# EXERCISE REQUIREMENTS:
Print every line below exactly as written, but leave the pictures behind.

# INPUT DATA:

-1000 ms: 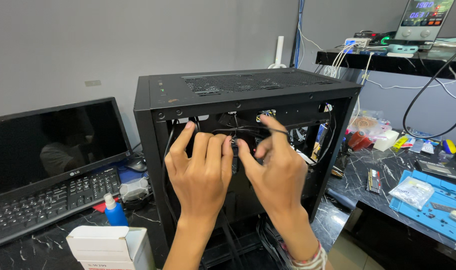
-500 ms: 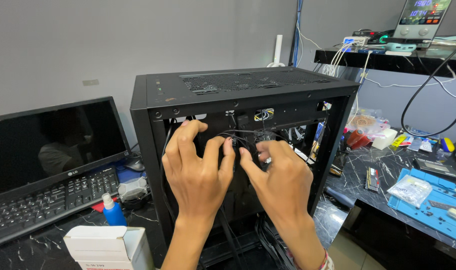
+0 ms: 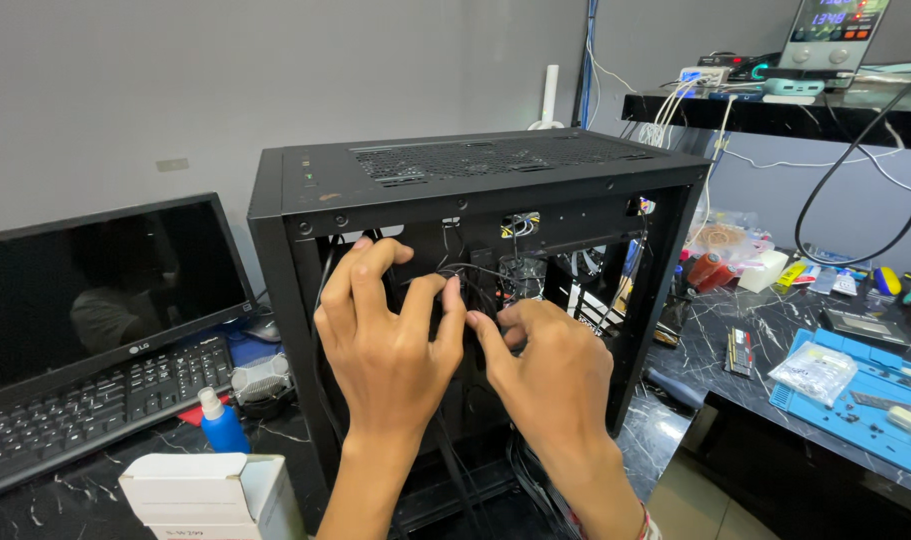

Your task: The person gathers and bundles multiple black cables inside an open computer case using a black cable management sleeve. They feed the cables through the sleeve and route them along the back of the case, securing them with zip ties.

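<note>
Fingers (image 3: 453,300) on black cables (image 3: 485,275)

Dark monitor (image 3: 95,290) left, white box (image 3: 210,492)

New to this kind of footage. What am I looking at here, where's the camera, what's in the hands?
There is no robot: a person works with two bare hands, and the one camera sits on their head, looking down and forward at them.

The big black box is a desktop computer case with its side panel off, standing on a dark marbled table. Both hands reach into the opening. The left hand and right hand have their fingers on a bundle of thin black cables inside; exactly how each grips cannot be made out.

On the left stand a dark monitor, a keyboard, a small blue bottle and a white cardboard box. On the right lies a blue work mat with small parts. A shelf above carries a lit instrument.
</note>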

# SOLUTION TO THIS EXERCISE:
-1000 ms: 
-500 ms: 
+0 ms: 

Your task: The person gathers and bundles multiple black cables inside an open computer case using a black cable management sleeve. They feed the cables through the sleeve and route them along the back of the case, securing them with zip ties.

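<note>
Fingers (image 3: 453,300) on black cables (image 3: 485,275)

Dark monitor (image 3: 95,290) left, white box (image 3: 210,492)

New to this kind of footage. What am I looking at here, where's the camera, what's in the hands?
There is no robot: a person works with two bare hands, and the one camera sits on their head, looking down and forward at them.

The big black box is a desktop computer case with its side panel off, standing on a dark marbled table. Both hands reach into the opening. The left hand and right hand have their fingers on a bundle of thin black cables inside; exactly how each grips cannot be made out.

On the left stand a dark monitor, a keyboard, a small blue bottle and a white cardboard box. On the right lies a blue work mat with small parts. A shelf above carries a lit instrument.
</note>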

That wraps up the exercise.